The stretch wanted below opens at the line containing "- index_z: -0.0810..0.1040" and closes at the line containing "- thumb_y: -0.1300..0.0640". Please return it exactly, with no other lines.

(Beginning of Dataset)

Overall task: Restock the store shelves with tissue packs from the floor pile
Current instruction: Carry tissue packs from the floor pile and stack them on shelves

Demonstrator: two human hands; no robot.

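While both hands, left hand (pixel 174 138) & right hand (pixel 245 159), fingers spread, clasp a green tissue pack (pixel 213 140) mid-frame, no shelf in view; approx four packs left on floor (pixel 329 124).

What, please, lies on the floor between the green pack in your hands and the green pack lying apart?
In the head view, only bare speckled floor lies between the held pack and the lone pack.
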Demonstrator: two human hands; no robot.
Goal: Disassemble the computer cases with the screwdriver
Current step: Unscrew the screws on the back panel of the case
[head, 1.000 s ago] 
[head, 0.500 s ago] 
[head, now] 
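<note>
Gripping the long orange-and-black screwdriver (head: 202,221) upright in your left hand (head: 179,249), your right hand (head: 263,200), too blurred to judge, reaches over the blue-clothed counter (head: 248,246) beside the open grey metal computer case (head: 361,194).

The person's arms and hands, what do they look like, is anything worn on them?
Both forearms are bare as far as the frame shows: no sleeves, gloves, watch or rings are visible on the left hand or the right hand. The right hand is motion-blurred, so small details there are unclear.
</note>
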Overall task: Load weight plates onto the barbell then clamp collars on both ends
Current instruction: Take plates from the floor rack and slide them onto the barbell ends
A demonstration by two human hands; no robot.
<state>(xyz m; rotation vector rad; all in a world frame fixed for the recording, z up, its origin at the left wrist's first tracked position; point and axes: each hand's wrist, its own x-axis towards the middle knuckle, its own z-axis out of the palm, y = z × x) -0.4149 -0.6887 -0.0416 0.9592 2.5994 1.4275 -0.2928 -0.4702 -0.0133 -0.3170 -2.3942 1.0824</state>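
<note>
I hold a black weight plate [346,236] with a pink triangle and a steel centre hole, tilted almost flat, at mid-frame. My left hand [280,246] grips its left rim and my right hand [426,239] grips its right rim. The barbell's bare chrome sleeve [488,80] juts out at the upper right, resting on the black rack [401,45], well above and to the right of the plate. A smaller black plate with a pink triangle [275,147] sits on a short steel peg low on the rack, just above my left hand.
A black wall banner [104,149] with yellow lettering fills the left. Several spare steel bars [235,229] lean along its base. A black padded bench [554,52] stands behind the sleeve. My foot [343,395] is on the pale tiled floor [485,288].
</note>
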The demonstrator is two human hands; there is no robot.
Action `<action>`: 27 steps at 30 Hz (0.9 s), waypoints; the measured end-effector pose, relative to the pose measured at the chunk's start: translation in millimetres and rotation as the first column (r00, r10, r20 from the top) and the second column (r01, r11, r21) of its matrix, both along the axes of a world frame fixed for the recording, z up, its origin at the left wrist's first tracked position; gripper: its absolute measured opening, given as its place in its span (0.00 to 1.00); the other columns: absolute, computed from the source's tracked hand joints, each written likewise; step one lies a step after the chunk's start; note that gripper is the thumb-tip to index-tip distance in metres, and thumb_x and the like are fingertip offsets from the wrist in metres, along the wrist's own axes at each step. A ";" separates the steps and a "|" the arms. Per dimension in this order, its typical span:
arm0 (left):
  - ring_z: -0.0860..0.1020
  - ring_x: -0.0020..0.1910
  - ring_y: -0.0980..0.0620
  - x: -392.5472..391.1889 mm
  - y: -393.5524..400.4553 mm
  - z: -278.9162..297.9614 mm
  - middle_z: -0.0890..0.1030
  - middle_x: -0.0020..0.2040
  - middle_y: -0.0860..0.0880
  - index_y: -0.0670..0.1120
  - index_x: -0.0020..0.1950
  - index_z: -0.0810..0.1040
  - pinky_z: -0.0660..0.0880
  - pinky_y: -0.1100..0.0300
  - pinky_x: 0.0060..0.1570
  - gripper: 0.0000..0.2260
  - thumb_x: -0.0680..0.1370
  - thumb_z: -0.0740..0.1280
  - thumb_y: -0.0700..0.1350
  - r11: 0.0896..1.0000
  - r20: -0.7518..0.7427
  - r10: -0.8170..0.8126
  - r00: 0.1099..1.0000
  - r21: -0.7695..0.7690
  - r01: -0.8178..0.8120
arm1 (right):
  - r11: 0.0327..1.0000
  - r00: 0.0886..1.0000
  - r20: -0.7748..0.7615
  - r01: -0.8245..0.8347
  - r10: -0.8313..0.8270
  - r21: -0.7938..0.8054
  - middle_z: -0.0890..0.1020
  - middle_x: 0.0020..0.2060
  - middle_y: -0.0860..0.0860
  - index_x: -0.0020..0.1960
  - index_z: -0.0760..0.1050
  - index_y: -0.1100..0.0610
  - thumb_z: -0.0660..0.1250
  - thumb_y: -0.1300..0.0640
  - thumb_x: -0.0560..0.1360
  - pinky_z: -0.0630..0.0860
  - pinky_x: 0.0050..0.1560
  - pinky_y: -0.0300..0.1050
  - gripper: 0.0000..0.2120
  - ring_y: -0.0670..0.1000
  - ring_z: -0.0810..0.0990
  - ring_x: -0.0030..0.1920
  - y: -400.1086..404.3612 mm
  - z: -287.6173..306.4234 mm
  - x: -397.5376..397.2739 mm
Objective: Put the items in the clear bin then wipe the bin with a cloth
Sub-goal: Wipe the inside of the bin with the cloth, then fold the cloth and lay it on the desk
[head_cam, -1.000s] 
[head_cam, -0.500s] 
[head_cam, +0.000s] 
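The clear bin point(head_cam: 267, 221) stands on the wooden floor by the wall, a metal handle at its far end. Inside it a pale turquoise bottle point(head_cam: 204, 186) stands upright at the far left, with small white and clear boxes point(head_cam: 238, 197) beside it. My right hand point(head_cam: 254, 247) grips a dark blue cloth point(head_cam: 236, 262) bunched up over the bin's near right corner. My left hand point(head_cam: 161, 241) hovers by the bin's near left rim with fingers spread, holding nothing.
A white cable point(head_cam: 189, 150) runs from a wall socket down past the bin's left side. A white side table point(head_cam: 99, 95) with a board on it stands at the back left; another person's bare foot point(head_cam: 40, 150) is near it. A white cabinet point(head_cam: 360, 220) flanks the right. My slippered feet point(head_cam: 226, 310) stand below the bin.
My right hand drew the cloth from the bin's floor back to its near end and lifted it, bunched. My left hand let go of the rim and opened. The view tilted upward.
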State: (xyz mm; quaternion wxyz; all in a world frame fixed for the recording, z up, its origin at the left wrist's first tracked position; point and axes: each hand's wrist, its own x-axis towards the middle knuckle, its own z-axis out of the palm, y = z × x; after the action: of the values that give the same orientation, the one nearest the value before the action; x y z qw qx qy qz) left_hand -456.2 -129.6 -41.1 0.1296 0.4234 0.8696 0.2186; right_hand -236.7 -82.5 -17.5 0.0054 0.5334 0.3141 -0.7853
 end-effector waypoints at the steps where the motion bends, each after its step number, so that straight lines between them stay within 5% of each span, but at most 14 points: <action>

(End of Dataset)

Output below |
  - index_z: -0.0810..0.1040
  - pinky_z: -0.0660..0.0880
  - pinky_y: -0.1100..0.0300
  - pinky_x: 0.0060..0.1570
  - gripper: 0.0000..0.2260
  - thumb_x: -0.0680..0.1370
  - thumb_z: -0.0740..0.1280
  - thumb_y: -0.0700..0.1350
  - r11: 0.0896..1.0000
  - r20: -0.7518..0.7427
  - r10: -0.8170..0.8126
  - r00: 0.1099..1.0000
  - r21: -0.7695..0.7690
  - r01: -0.8178..0.8120
arm1 (right):
  - r11: 0.0327..1.0000
  - r00: 0.0886..1.0000
  - r20: -0.7748..0.7615
  - r01: -0.8245..0.8347
  - r10: -0.8313..0.8270
  - r21: -0.7938..0.8054
  - middle_z: -0.0890..0.1020
  - middle_x: 0.0020..0.2060
  - middle_y: -0.0860..0.0860
  - index_x: -0.0020..0.1960
  - index_z: -0.0760..0.1050
  - index_y: -0.1100..0.0610
  - thumb_z: -0.0660..0.1250
  - thumb_y: -0.1300..0.0640

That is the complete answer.